Data:
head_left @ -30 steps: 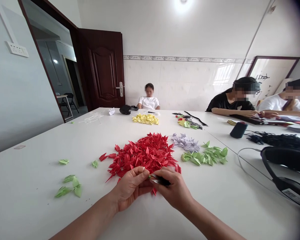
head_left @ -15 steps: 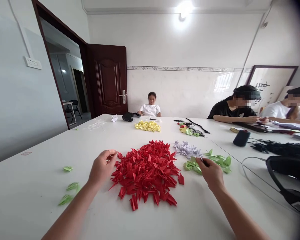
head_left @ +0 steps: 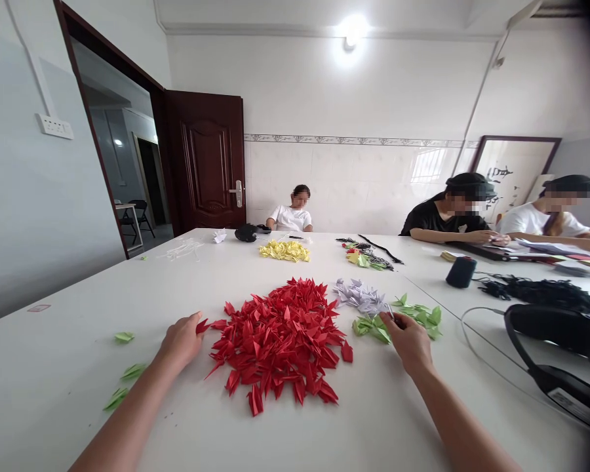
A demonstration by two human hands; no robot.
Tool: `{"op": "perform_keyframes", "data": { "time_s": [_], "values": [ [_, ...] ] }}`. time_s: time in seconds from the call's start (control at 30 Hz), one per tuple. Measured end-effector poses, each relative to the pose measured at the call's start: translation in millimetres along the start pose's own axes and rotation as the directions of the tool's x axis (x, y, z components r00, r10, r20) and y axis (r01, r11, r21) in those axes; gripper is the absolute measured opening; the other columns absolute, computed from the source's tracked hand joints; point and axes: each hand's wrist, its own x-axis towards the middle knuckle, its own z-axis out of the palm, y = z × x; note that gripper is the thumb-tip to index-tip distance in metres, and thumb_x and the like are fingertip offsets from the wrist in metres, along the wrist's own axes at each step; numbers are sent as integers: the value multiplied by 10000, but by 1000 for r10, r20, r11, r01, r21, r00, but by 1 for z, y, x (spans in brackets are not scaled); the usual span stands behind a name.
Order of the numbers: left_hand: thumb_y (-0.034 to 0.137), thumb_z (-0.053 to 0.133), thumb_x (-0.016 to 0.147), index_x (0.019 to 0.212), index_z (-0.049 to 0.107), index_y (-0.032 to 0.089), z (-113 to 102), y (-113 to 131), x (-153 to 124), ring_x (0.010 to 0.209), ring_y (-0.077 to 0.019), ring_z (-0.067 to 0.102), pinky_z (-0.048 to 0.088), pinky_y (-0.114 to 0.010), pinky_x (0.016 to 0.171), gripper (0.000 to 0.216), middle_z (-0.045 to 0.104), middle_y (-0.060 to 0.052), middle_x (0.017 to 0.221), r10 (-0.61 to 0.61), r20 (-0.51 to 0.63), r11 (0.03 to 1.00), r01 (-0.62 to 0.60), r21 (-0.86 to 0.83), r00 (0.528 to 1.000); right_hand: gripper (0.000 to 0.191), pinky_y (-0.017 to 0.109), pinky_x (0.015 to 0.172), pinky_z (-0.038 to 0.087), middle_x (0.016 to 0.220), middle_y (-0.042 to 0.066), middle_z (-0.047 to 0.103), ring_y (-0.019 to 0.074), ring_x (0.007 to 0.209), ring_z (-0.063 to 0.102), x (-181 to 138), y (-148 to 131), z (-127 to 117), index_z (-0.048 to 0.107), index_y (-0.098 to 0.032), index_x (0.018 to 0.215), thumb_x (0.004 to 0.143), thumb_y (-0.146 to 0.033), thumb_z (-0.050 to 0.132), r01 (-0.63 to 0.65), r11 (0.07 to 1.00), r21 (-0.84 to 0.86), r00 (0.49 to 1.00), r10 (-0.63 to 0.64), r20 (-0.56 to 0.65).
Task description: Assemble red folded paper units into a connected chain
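Observation:
A large heap of red folded paper cranes point(head_left: 280, 341) lies on the white table in front of me. At its left edge my left hand point(head_left: 183, 339) is closed, with one red paper crane point(head_left: 202, 326) between thumb and fingers. My right hand point(head_left: 409, 337), right of the heap, is closed around a small thin tool point(head_left: 390, 312) with a metallic tip; its kind is mostly hidden by the fingers. Just beyond that hand are lilac paper cranes point(head_left: 358, 296) and green paper cranes point(head_left: 425, 319). A few green ones point(head_left: 124, 337) lie left of my left forearm.
Farther back are yellow paper cranes point(head_left: 285, 250), a mixed bunch with black cords point(head_left: 368, 255) and a dark thread spool point(head_left: 461, 272). A black headset point(head_left: 545, 347) with a cable lies at the right. Several people sit around the table's far and right sides.
My left hand has drawn left, away from the heap, with a red paper crane now in its fingers. My right hand stays near the green cranes. The view has shifted slightly.

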Motion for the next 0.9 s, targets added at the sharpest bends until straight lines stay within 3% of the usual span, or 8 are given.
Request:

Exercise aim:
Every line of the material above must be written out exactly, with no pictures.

Response below:
head_left @ -30 steps: 
head_left @ -15 steps: 
head_left @ +0 steps: 
A demonstration by two human hands; no robot.
Tool: `{"op": "perform_keyframes", "data": { "time_s": [_], "values": [ [_, ...] ] }}`. time_s: time in seconds from the call's start (control at 30 Hz), one per tuple. Measured end-effector poses, each relative to the pose measured at the call's start: translation in millimetres along the start pose's own axes and rotation as the directions of the tool's x axis (x, y, z components r00, r10, r20) and y axis (r01, r11, r21) in those axes; gripper is the absolute measured opening; the other columns absolute, computed from the source's tracked hand joints; point and axes: each hand's wrist, its own x-axis towards the middle knuckle, its own z-axis out of the palm, y = z × x; note that gripper is the thumb-tip to index-tip distance in metres, and thumb_x and the like are fingertip offsets from the wrist in metres, along the wrist's own axes at each step; numbers are sent as integers: the value multiplied by 10000, but by 1000 for r10, r20, r11, r01, r21, r00, but by 1 for z, y, x (spans in brackets are not scaled); the usual span stands behind a name.
Order of the numbers: left_hand: thumb_y (-0.034 to 0.137), thumb_z (-0.053 to 0.133), thumb_x (-0.016 to 0.147), index_x (0.019 to 0.212), index_z (-0.049 to 0.107), index_y (-0.032 to 0.089), z (-113 to 102), y (-113 to 131), x (-153 to 124), ring_x (0.010 to 0.209), ring_y (-0.077 to 0.019), ring_z (-0.067 to 0.102), pinky_z (-0.048 to 0.088), pinky_y (-0.114 to 0.010), pinky_x (0.016 to 0.171), gripper (0.000 to 0.216), middle_z (-0.045 to 0.104), middle_y (-0.060 to 0.052), middle_x (0.017 to 0.221), r10 (-0.61 to 0.61), r20 (-0.51 to 0.63), r11 (0.03 to 1.00), r01 (-0.62 to 0.60), r21 (-0.86 to 0.83), r00 (0.528 to 1.000); right_hand: gripper (0.000 to 0.191), pinky_y (-0.017 to 0.109), pinky_x (0.015 to 0.172), pinky_z (-0.038 to 0.087), middle_x (0.016 to 0.220), middle_y (-0.042 to 0.066), middle_z (-0.047 to 0.103), ring_y (-0.019 to 0.074), ring_x (0.007 to 0.209), ring_z (-0.063 to 0.102), x (-181 to 138), y (-148 to 131), z (-127 to 117), index_z (-0.048 to 0.107), index_y (-0.098 to 0.032), index_x (0.018 to 0.215), thumb_x (0.004 to 0.143), thumb_y (-0.146 to 0.033), thumb_z (-0.050 to 0.132), r01 (-0.63 to 0.65), r11 (0.07 to 1.00), r21 (-0.84 to 0.86), r00 (0.49 to 1.00), r10 (-0.63 to 0.64), r20 (-0.56 to 0.65).
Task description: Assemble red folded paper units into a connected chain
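Observation:
A large heap of red folded paper cranes point(head_left: 280, 341) lies on the white table in front of me. At its left edge my left hand point(head_left: 183, 339) is closed, with one red paper crane point(head_left: 202, 326) between thumb and fingers. My right hand point(head_left: 409, 337), right of the heap, is closed around a small thin tool point(head_left: 390, 312) with a metallic tip; its kind is mostly hidden by the fingers. Just beyond that hand are lilac paper cranes point(head_left: 358, 296) and green paper cranes point(head_left: 425, 319). A few green ones point(head_left: 124, 337) lie left of my left forearm.
Farther back are yellow paper cranes point(head_left: 285, 250), a mixed bunch with black cords point(head_left: 368, 255) and a dark thread spool point(head_left: 461, 272). A black headset point(head_left: 545, 347) with a cable lies at the right. Several people sit around the table's far and right sides.
My left hand has drawn left, away from the heap, with a red paper crane now in its fingers. My right hand stays near the green cranes. The view has shifted slightly.
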
Motion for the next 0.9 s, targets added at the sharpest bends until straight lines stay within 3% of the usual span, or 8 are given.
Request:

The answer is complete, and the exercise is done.